Due to their increasing use in agriculture, the presence of pesticides residues in food and water currently represents one of the major issues for the food safety.
Organophosphate (OP) and carbamate (CB) species are the most used pesticides at worldwide, these compounds are highly toxic due to their inhibitory effect on Acetylcholinesterase (AChE), the key enzyme for the nerve transmission: the inhibition of this enzyme leads to muscle weakness, miosis, respiratory failure, unconsciousness, convulsion and, eventually, death. For these reasons, there is a general concern on pesticide food contamination and, consequently, the development of simple and sensitive strategies for detecting toxic compounds is critically important in order to carry out the measurement “in situ” using miniaturized, cost-effective and easy to use the analytical system.
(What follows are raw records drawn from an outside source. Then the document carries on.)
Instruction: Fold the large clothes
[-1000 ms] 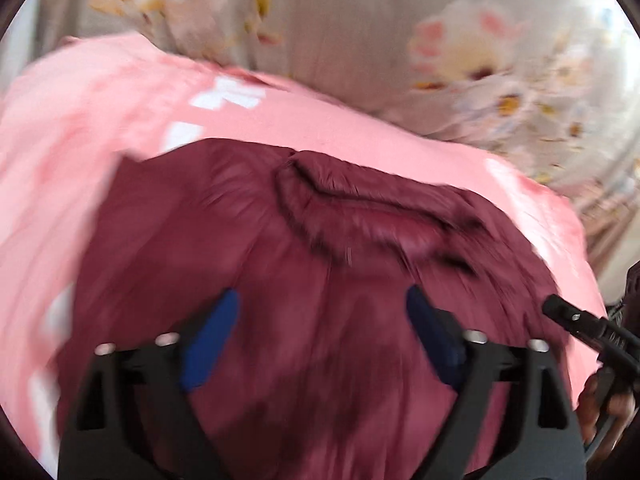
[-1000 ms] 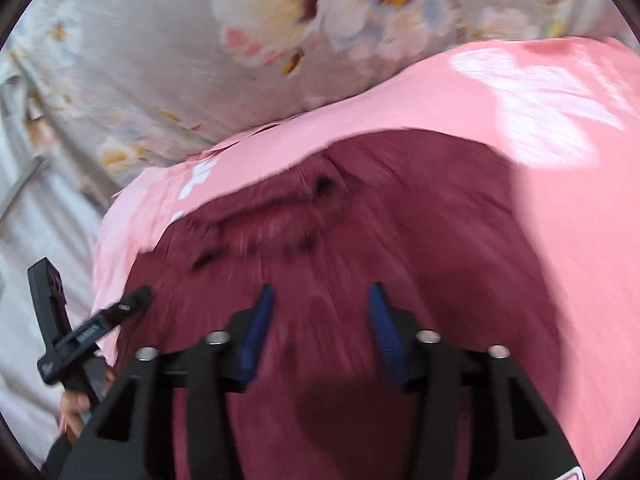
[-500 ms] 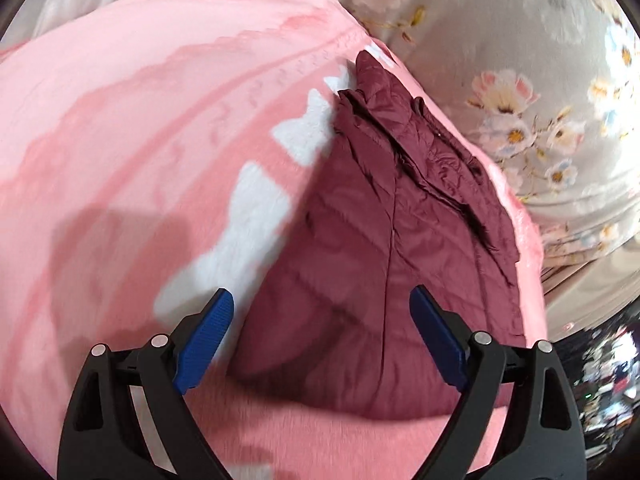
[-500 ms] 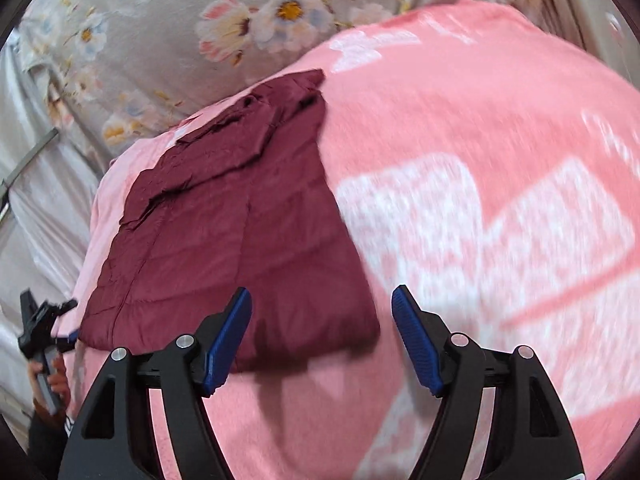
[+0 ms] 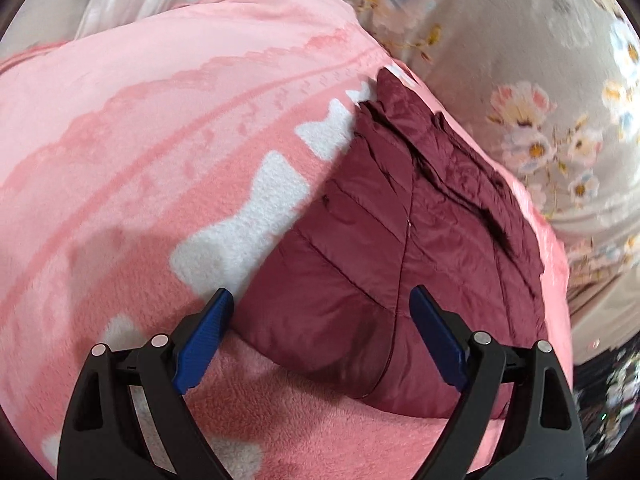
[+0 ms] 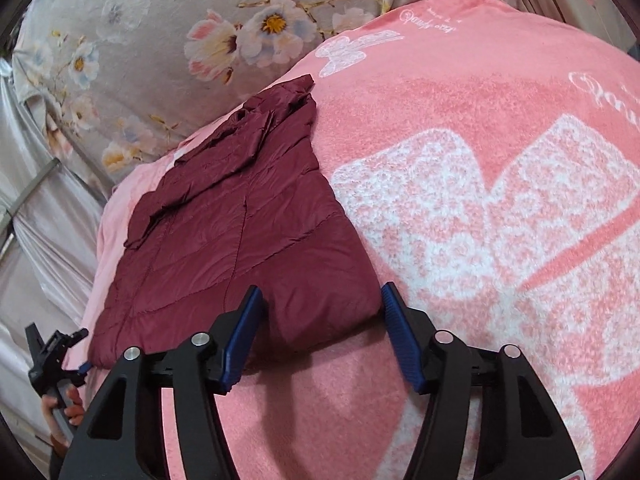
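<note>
From the left wrist, the left gripper (image 5: 322, 320) stood wide, nothing between its blue pads, low in the frame over the near corner of the jacket (image 5: 404, 240). That maroon quilted jacket lay folded on the pink blanket (image 5: 160, 140), running up toward the flowered sheet (image 5: 540, 80) at upper right. Over to the right wrist: the right gripper (image 6: 322, 320) had just been narrowing, jaws partly apart, the jacket's near right corner between them, unpinched. At lower left, a hand (image 6: 64, 408) carried the other tool.
</note>
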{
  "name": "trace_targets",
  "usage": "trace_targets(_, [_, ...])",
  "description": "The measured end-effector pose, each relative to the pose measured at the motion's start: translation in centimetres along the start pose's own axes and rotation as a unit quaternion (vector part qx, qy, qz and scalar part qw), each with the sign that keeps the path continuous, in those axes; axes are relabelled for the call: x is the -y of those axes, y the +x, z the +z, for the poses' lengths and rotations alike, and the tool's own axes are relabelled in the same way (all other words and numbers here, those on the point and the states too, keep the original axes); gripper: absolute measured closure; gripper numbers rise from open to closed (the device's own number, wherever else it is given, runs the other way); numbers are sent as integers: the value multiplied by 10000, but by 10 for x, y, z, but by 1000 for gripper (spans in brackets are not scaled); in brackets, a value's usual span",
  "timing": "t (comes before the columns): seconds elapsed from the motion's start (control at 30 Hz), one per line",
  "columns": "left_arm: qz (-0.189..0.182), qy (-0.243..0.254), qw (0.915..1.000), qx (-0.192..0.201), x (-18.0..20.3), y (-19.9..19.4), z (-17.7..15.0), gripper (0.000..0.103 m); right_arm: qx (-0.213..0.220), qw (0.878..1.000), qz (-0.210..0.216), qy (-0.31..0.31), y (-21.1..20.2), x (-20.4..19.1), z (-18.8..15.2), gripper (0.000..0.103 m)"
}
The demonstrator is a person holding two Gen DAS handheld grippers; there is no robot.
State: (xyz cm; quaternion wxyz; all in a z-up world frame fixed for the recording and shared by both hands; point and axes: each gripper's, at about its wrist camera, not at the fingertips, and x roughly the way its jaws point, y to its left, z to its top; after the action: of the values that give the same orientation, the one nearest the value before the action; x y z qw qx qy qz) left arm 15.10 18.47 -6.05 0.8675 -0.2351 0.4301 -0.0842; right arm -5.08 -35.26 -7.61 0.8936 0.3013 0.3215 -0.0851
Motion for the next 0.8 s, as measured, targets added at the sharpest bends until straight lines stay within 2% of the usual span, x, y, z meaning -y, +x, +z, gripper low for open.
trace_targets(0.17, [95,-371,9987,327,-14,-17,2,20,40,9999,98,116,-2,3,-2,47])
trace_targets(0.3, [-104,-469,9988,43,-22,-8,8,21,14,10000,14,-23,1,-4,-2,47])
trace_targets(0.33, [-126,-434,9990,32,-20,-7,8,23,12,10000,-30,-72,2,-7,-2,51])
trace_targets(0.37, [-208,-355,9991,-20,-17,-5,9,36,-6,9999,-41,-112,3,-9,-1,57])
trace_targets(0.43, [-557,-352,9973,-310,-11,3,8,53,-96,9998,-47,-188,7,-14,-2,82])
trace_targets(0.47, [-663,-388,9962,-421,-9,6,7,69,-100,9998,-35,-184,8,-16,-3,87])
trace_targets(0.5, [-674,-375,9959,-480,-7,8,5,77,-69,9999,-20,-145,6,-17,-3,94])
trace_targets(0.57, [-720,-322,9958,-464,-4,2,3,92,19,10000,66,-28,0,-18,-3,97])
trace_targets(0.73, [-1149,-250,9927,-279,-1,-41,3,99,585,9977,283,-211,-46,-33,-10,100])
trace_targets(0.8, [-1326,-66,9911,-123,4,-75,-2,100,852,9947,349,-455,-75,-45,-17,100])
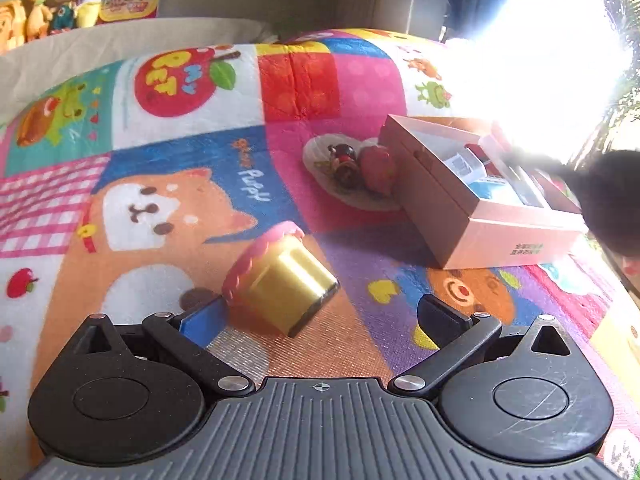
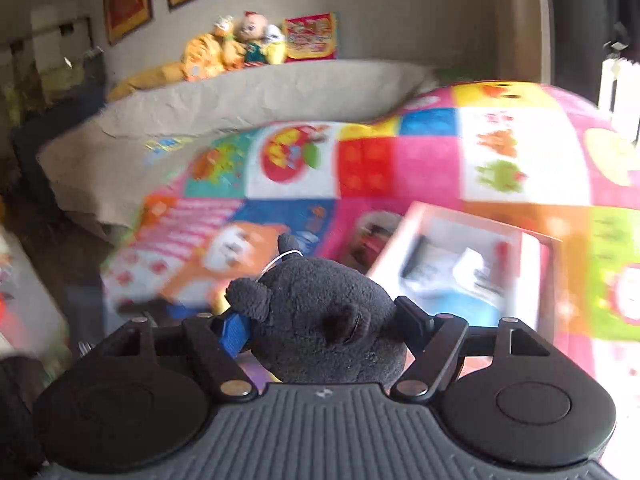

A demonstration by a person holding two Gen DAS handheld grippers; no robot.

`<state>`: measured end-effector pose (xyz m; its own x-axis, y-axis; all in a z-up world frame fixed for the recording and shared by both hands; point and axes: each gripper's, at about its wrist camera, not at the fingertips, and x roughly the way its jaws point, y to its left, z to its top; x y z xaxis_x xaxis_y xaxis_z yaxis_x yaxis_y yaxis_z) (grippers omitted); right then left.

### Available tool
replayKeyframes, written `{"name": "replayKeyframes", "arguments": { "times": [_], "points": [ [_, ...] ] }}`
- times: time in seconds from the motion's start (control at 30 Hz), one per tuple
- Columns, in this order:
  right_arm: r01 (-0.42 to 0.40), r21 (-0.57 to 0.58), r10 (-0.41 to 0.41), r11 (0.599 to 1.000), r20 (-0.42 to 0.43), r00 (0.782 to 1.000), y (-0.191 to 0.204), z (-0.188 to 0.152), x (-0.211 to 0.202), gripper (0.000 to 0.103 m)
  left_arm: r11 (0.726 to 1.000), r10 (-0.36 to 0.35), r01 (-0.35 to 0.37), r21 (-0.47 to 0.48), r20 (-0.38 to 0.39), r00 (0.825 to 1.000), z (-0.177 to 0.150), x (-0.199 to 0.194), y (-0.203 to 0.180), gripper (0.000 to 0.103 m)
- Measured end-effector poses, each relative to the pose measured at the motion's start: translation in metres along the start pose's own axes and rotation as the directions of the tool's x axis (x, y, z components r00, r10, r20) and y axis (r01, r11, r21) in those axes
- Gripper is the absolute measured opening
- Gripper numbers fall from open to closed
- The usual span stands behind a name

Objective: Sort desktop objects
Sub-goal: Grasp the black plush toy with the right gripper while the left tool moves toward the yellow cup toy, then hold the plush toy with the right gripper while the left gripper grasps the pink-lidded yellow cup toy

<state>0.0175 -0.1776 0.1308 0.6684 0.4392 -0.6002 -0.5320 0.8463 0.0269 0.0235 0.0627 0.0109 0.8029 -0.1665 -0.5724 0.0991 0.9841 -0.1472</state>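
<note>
A yellow toy cup (image 1: 288,276) with a pink frilled rim lies on its side on the colourful cartoon mat (image 1: 168,208). My left gripper (image 1: 320,310) is open around it, the blue left pad close to the pink rim. My right gripper (image 2: 322,320) is shut on a dark grey plush toy (image 2: 324,304), which fills the gap between its fingers. In the left wrist view that plush (image 1: 612,200) shows as a dark blur at the right edge, over the open cardboard box (image 1: 440,200). The box (image 2: 536,264) holds small packets.
A white plate (image 1: 316,148) beside the box carries a dark figurine (image 1: 344,164) and a pink toy (image 1: 378,168). Stuffed toys (image 1: 60,0) line a beige ledge at the back. Strong window glare washes out the upper right. The right wrist view is motion-blurred.
</note>
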Motion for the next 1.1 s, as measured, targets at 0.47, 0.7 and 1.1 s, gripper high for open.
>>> {"name": "replayKeyframes", "arguments": {
  "times": [0.47, 0.7, 1.1],
  "points": [
    [0.250, -0.056, -0.250, 0.966, 0.010, 0.968, -0.015, -0.097, 0.023, 0.089, 0.987, -0.064, 0.061, 0.147, 0.016, 0.998, 0.015, -0.034, -0.058, 0.103],
    [-0.078, 0.062, 0.076, 0.995, 0.048, 0.996, -0.027, -0.100, -0.026, 0.093, 0.972, -0.139, 0.143, 0.186, -0.032, 0.990, 0.011, -0.029, -0.086, 0.103],
    [-0.374, 0.041, 0.374, 0.926, 0.028, 0.927, -0.005, -0.127, -0.042, 0.093, 0.894, -0.297, 0.301, 0.332, -0.065, 0.953, 0.023, -0.030, -0.142, 0.103]
  ]
}}
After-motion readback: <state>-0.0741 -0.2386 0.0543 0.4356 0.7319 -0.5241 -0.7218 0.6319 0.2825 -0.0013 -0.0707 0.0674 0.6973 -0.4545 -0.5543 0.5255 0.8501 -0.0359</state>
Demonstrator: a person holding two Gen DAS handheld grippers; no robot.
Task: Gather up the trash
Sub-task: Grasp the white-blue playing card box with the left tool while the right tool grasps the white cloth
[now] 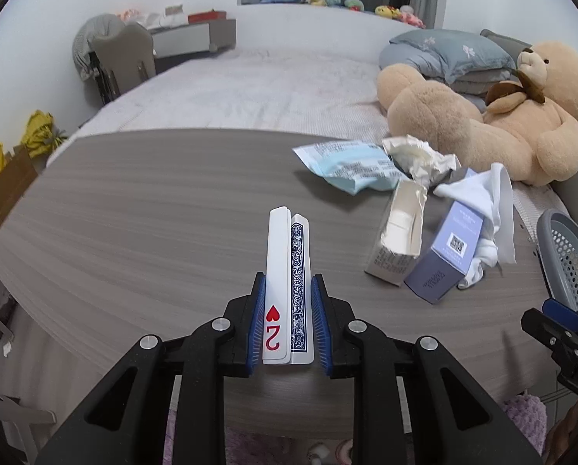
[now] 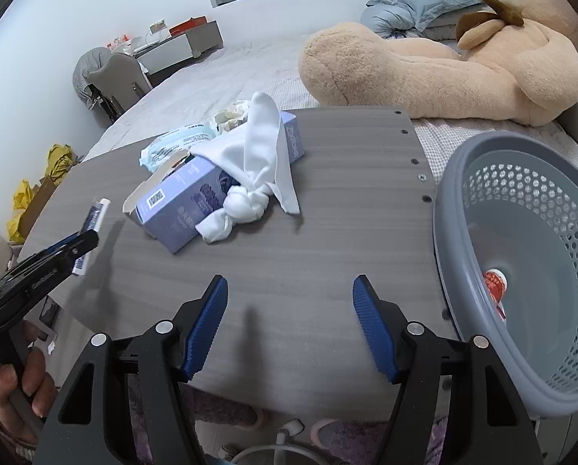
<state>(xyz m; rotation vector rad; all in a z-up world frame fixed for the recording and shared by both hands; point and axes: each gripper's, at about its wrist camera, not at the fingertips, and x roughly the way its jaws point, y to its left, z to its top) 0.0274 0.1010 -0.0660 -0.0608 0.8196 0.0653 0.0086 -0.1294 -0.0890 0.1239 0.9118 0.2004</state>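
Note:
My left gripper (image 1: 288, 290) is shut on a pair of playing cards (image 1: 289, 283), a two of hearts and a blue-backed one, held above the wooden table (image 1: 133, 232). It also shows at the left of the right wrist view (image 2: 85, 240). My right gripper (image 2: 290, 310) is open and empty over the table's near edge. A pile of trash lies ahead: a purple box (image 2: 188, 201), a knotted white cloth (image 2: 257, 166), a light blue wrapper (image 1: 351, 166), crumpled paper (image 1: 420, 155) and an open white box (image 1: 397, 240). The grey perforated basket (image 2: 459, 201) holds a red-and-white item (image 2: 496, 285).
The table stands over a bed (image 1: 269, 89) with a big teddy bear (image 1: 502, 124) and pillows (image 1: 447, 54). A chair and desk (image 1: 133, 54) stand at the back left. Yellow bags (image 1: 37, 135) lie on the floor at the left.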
In this context, the use of biosensors can represent a powerful alternative for monitoring of pesticides in food samples because of their specificity, high sensitivity, short response time, simple operation and rapidity of use. Biosensors are based on the intimate contact between a biological element (nucleic acid, enzyme, antibody, receptor, tissue cell) and a transducer system. The biological component interacts specifically with the target analyte while the transducer transforms the signal resulting from the analyte’s interaction with the biological element into a signal that can be measured and quantified.
The biosensors based on AChE inhibition are reliable tools for the detection of organophosphate and carbamate compounds: these pesticides are able to form a link with the active site of the enzyme. The most common biosensors developed for pesticides detection are based on the inhibition of AChE enzymatic activity caused by the making of a link with the active site of the enzyme. In particular, the enzymatic activity is measured before and after the exposure to pesticide compound by different transduction techniques (such as amperometric, piezoelectric and optical transducers), through a time – consuming analysis.
The Electrochemical Impedance Spectroscopy (EIS) is an interesting transduction technology which enables the direct analyte detection by studying the electrical properties of the sensing device interface: the EIS measurements involve the analysis of impedimetric changes, at the electrode interface when a biological or chemical element interacts with the electrode surface functionalized with a bioreceptor. This type of transduction allows the development of affinity-binding biosensors with noteworthy advantages due to their direct and label-free detection for the analyte of interest.
Exploiting the inhibition mechanism of pesticides versus AChE, and the capability of EIS to measure the interaction between the analyte and the bioreceptor, we considered applying the EIS as transduction method for the novel AChE-based biosensors for the direct measurement of pesticides inhibition compounds in the real matrix.
The new label-free impedimetric affinity sensors developed based on AChE was able to detect very low pesticides concentration in particular 2,5 and 10 ug/kg for OP and CB respectively but in contrast to the most common biosensors developed for pesticides detection, based on AChE that require long time of analysis our impedimetric affinity biosensor require only 4 min excluding the incubation time.
Finally, the developed affinity AChE biosensor, with its high number of attractive characteristics associated with the use of EIS transduction can be considered as a promising candidate for pesticide detection on-site applications.
The work is led by Prof. Donatella Albanese and her Ph.D. student Francesca Malvano at the University of Salerno. A New Label-Free Impedimetric Affinity Sensor Based on Cholinesterases for Detection of Organophosphorous and Carbamic Pesticides in Food Samples: Impedimetric Versus Amperometric Detection was recently published in the journal Food and Bioprocess Technology.